## Description of the task
What is needed is an exact transcription of the line with "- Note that" and all the lines that follow it in the entries below; add nothing else.

Saved data entries
[Start of Attachment]
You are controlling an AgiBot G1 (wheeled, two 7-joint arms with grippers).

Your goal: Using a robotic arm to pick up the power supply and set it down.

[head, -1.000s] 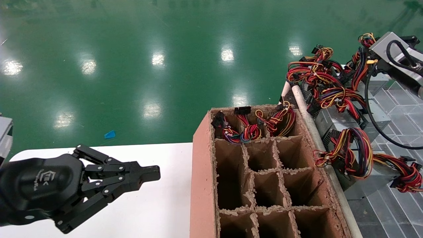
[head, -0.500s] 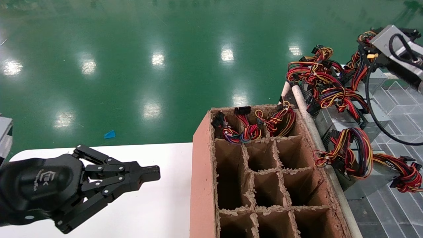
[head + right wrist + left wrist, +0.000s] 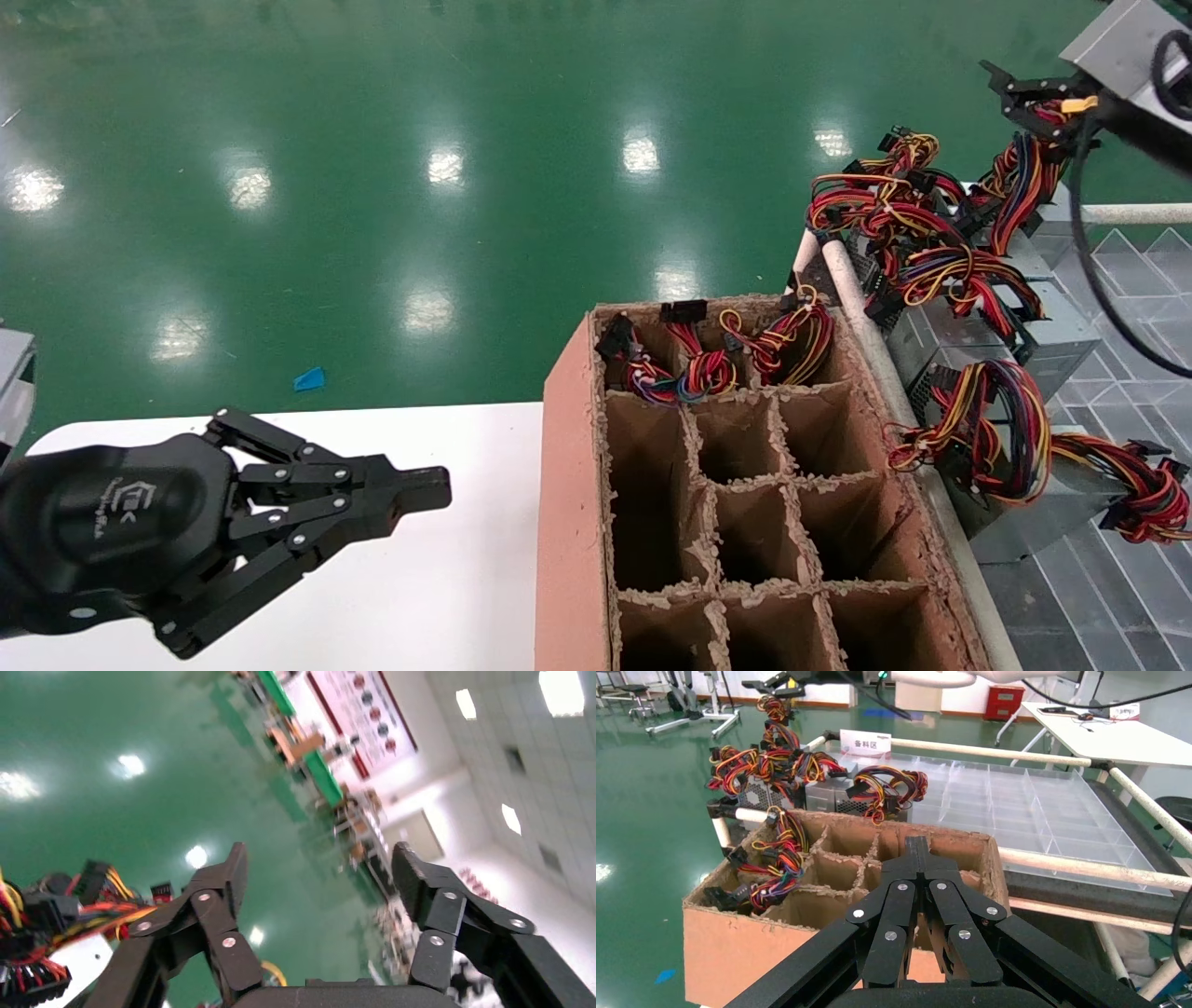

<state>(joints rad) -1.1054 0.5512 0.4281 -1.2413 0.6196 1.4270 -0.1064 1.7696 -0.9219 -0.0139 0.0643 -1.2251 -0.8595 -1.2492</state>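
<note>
Several power supplies lie on the rack at the right; the nearest-to-arm power supply (image 3: 1069,335) (image 3: 824,797) is a grey metal box under tangled red, yellow and orange wires (image 3: 931,247). High above the rack's far end, my right gripper (image 3: 1010,93) (image 3: 321,857) hangs open with nothing between its fingers. A wire bundle (image 3: 42,931) rises close beside one finger. Low at the left, over the white table (image 3: 447,596), my left gripper (image 3: 438,485) (image 3: 918,843) is parked and shut, holding nothing.
A brown cardboard divider box (image 3: 568,485) (image 3: 772,945) stands between table and rack; its far cells hold wire bundles (image 3: 717,359). A white pipe rail (image 3: 857,308) edges the rack's clear divided tray (image 3: 1117,578). Another power supply (image 3: 1034,527) lies nearer. Green floor lies beyond.
My right arm has lifted up and away from the power supplies, toward the upper right corner of the head view. The left arm and the boxes have not moved.
</note>
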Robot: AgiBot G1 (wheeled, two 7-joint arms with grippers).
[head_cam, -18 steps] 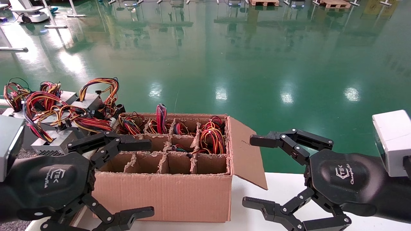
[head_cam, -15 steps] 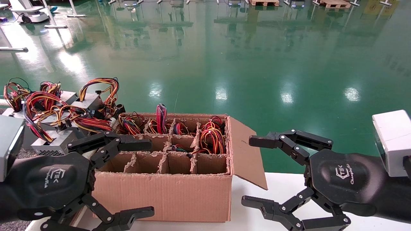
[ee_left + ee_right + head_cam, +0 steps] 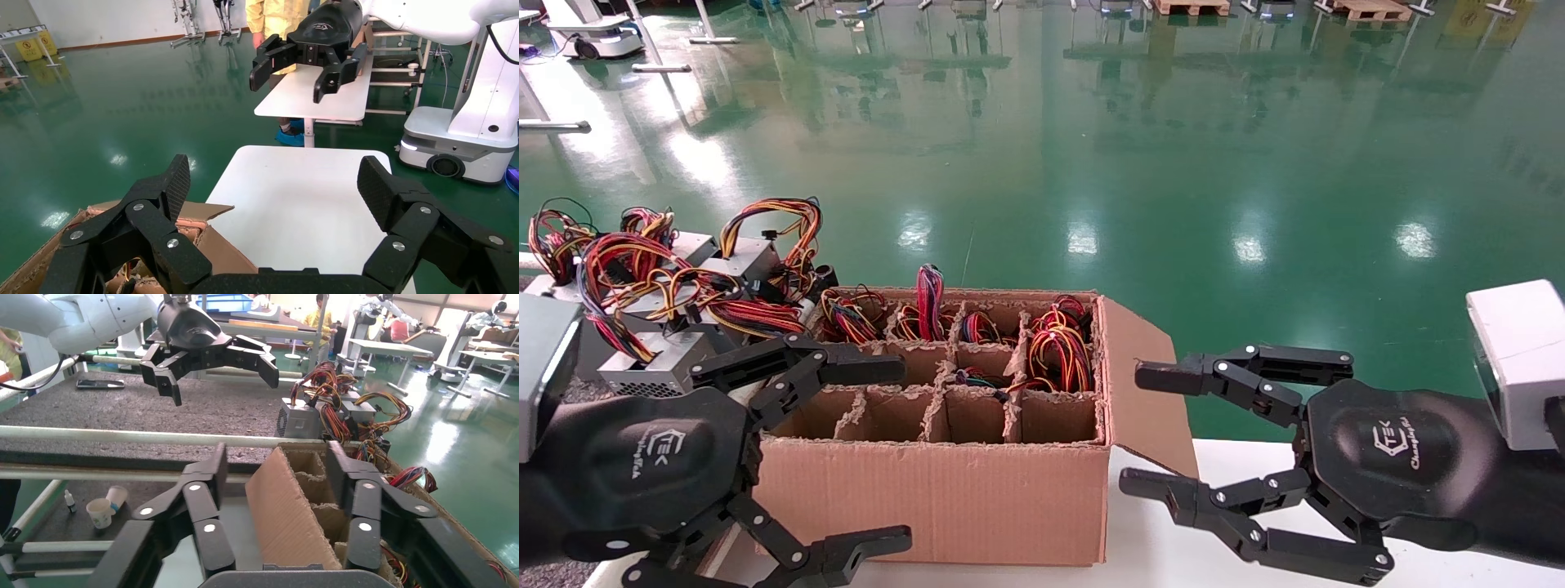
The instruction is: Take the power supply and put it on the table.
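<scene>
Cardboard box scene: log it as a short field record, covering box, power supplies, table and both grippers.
box: open cardboard box with dividers, near cells empty, far cells hold wire bundles
power supplies: several grey units with coloured wires, left of the box
table: dark speckled surface with white rail
left gripper: open, empty, at the box's left end
right gripper: open, empty, by the box's right flap

Grey power supply point(image 3: 654, 371) with coloured wires, on speckled table point(image 3: 122, 407)
</scene>
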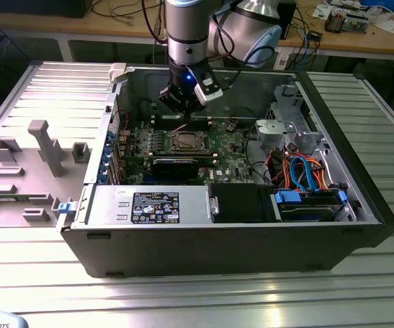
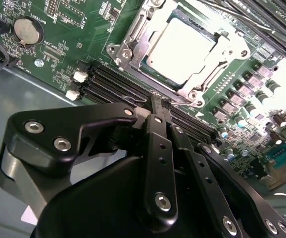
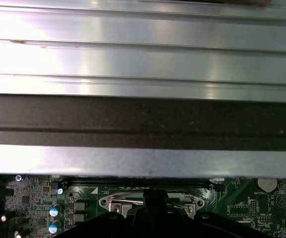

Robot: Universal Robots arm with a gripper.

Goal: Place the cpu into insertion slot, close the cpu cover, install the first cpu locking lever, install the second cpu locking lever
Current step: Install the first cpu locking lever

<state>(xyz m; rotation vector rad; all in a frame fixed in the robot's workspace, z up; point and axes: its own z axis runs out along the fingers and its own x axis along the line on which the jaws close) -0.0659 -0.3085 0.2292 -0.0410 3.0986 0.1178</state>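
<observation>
My gripper (image 2: 158, 101) shut tight, holding nothing, above memory slots (image 2: 115, 84). Cpu (image 2: 182, 44) sits in insertion slot (image 2: 133, 47), upper middle, cpu cover (image 2: 214, 69) down.

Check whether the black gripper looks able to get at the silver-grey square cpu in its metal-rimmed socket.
Probably yes: the gripper hangs just beside the cpu, fingers together, and nothing lies between them; a silvery frame surrounds the chip's exposed top.

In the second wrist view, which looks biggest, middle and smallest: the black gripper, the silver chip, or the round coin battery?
1. Gripper, though it sits nearest the camera, which swells it.
2. Chip, seated under its metal frame.
3. Coin battery.
</observation>
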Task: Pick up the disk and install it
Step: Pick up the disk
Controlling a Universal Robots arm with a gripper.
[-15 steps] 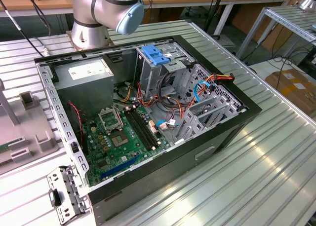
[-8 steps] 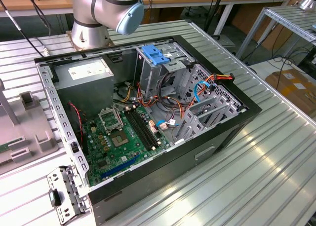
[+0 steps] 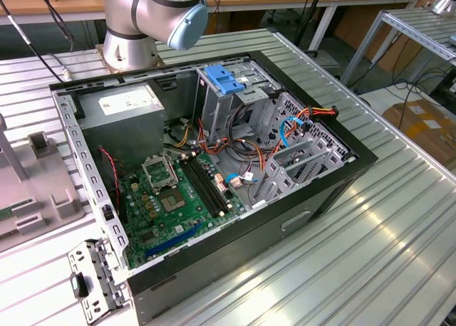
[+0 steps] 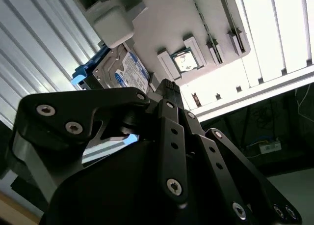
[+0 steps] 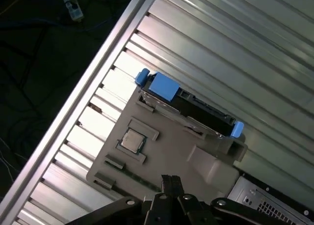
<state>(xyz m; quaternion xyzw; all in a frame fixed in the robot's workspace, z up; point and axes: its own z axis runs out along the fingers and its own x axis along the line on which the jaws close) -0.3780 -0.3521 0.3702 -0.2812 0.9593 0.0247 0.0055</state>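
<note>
Gripper [image 5: 170,182], fingers together and empty, hung above the grey holder [image 5: 171,151] on the ribbed worktop [image 5: 235,48], apart from the disk [image 5: 189,104]. The disk stood on edge in a slot at the holder's edge, blue rails at either end. A sound grasp would likely need the fingers spread, squared across its broad faces and centred between the rails.
</note>
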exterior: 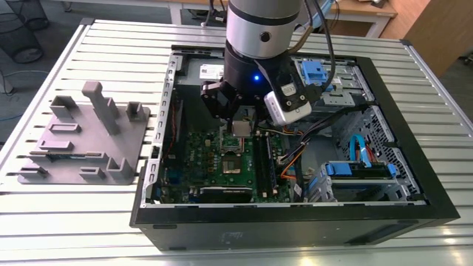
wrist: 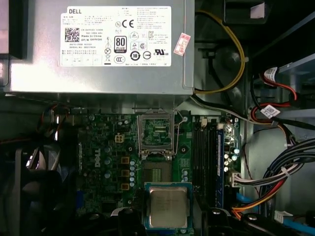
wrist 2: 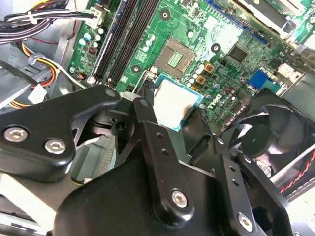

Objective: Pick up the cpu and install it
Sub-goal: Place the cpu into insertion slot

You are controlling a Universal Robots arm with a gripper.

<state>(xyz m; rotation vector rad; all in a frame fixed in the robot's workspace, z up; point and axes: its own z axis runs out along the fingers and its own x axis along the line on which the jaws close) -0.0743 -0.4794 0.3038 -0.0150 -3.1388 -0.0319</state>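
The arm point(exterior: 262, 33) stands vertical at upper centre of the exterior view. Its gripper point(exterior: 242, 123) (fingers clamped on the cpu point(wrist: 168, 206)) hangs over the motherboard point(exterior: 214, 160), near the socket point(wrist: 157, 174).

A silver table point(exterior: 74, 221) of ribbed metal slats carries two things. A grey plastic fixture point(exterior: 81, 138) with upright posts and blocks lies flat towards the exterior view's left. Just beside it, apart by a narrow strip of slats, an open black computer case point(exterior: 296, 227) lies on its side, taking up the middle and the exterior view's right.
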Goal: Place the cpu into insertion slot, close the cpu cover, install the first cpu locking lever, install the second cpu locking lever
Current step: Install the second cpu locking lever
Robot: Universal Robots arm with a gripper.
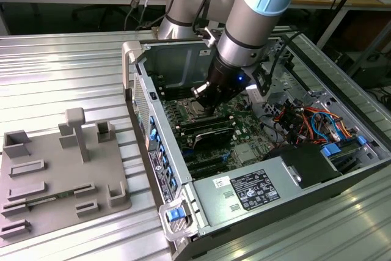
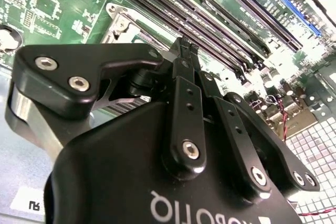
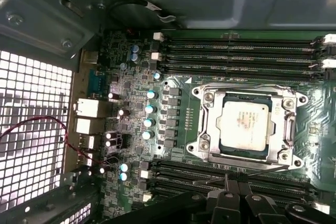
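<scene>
Sitting square in the insertion slot [image 3: 247,124], the cpu [image 3: 245,123] shows its silvery top flat and level in the first wrist view, with the cpu cover [image 3: 287,124] lying down around it as a thin metal frame. One thin wire lever [image 3: 247,170] runs along the side of the socket nearest the tool, between the socket and the dark memory slots [image 3: 236,51]; whether it is hooked home I cannot tell.

By my judgement the step in hand is seating a locking lever. Doing it well means pressing the wire down and tucking it sideways under its catch, keeping the push on the lever alone and off the chip and the neighbouring slots.

The tool [image 2: 185,44] hangs just beside the socket, its fingertips [image 2: 188,51] drawn together to a narrow point in the second wrist view, clenched with nothing seen between them.

That close view shows the fingers' pinch and their linkage, which the first wrist view barely catches, but only a corner of the socket. The exterior view alone gives the wider setting: the arm [image 1: 256,22] reaching down into the open computer case [image 1: 244,200] on the ribbed metal desk [image 1: 61,71], with a grey fixture tray [image 1: 61,175] well apart to the exterior view's left.
</scene>
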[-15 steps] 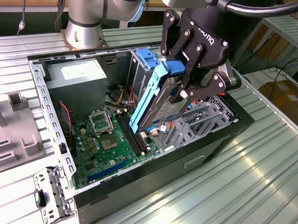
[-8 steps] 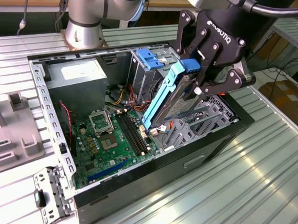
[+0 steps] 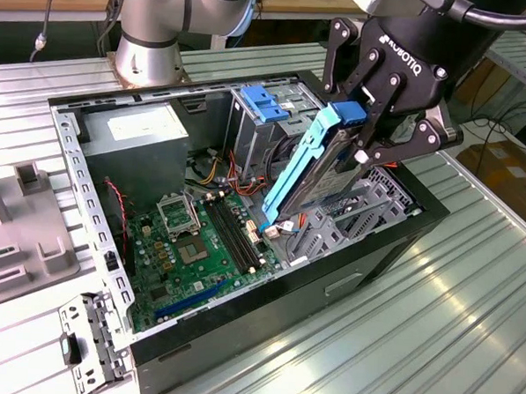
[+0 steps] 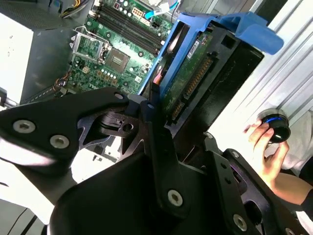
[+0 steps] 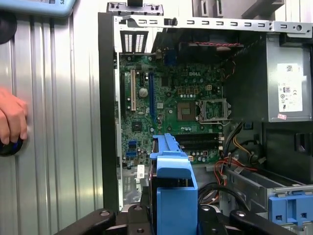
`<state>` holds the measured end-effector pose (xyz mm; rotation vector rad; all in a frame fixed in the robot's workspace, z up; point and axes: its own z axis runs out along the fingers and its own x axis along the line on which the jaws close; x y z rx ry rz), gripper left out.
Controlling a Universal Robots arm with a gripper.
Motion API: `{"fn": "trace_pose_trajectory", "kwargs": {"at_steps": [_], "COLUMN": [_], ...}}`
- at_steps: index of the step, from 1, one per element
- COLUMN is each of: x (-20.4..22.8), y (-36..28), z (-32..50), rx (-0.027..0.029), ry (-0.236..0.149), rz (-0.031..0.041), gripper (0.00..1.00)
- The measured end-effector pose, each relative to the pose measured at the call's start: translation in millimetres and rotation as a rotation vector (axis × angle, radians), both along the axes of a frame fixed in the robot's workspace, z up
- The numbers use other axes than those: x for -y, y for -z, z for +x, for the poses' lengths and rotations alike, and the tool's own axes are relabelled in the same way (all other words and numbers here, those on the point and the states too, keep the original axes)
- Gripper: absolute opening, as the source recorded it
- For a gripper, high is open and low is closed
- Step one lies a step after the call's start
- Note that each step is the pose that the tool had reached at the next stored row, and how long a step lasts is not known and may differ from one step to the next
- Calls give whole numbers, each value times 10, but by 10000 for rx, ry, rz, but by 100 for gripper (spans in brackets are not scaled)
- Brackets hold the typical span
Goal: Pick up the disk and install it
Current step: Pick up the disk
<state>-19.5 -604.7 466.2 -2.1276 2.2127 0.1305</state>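
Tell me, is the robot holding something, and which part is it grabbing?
Yes. The gripper is shut on the disk, gripping its upper end. The disk hangs tilted over the open computer case.

— What sits on the ribbed metal tabletop [image 3: 454,335]?

— A black computer case [image 3: 347,285], lying flat with its open side up. A green motherboard [image 3: 189,259] covers its floor, with a metal-framed CPU socket [image 3: 176,212] and black memory slots [image 3: 236,235] beside it.

— And at the far end?

— A grey power supply [image 3: 133,142] with a white sticker [image 5: 290,90]. Next to it is a metal drive cage topped by a light-blue latch [image 3: 266,103]. Yellow and orange cables [image 3: 213,170] run between the two, and red and black wires [image 3: 117,209] trail along the case wall.

— Anything outside the case?

— A grey plastic fixture [image 3: 23,229] at the exterior view's left, a perforated metal bracket [image 3: 88,342] by the near corner, and cardboard boxes [image 3: 512,166] off to the exterior view's right.
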Motion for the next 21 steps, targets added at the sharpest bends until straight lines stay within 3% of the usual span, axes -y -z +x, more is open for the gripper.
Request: {"fn": "trace_pose_trajectory", "kwargs": {"at_steps": [6,8,21], "x": [1,1,3], "y": [0,0,0], "z": [115,189,428], "rx": [0,0,0], "ry": [-1,-1,-1], "rz": [0,0,0], "gripper": [36,36,36]}}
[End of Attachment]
## Exercise answer
- Note that each step is the pose that the tool had reached at the next stored row, and how long a step lasts is not known and may differ from one step to the next
- Calls give whole numbers, each value times 10, but by 10000 for rx, ry, rz, but by 100 for gripper (spans in brackets are not scaled)
- Brackets hold the typical span
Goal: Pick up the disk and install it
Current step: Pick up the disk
<state>-19.5 -604.7 466.2 -2.1276 2.2127 0.1305</state>
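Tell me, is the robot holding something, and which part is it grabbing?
Yes. The gripper is shut on the disk, gripping its upper end. The disk hangs tilted over the open computer case.

— What sits on the ribbed metal tabletop [image 3: 454,335]?

— A black computer case [image 3: 347,285], lying flat with its open side up. A green motherboard [image 3: 189,259] covers its floor, with a metal-framed CPU socket [image 3: 176,212] and black memory slots [image 3: 236,235] beside it.

— And at the far end?

— A grey power supply [image 3: 133,142] with a white sticker [image 5: 290,90]. Next to it is a metal drive cage topped by a light-blue latch [image 3: 266,103]. Yellow and orange cables [image 3: 213,170] run between the two, and red and black wires [image 3: 117,209] trail along the case wall.

— Anything outside the case?

— A grey plastic fixture [image 3: 23,229] at the exterior view's left, a perforated metal bracket [image 3: 88,342] by the near corner, and cardboard boxes [image 3: 512,166] off to the exterior view's right.
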Motion for the next 21 steps, targets added at the sharpest bends until straight lines stay within 3% of the usual span, axes -y -z +x, more is open for the gripper.
Request: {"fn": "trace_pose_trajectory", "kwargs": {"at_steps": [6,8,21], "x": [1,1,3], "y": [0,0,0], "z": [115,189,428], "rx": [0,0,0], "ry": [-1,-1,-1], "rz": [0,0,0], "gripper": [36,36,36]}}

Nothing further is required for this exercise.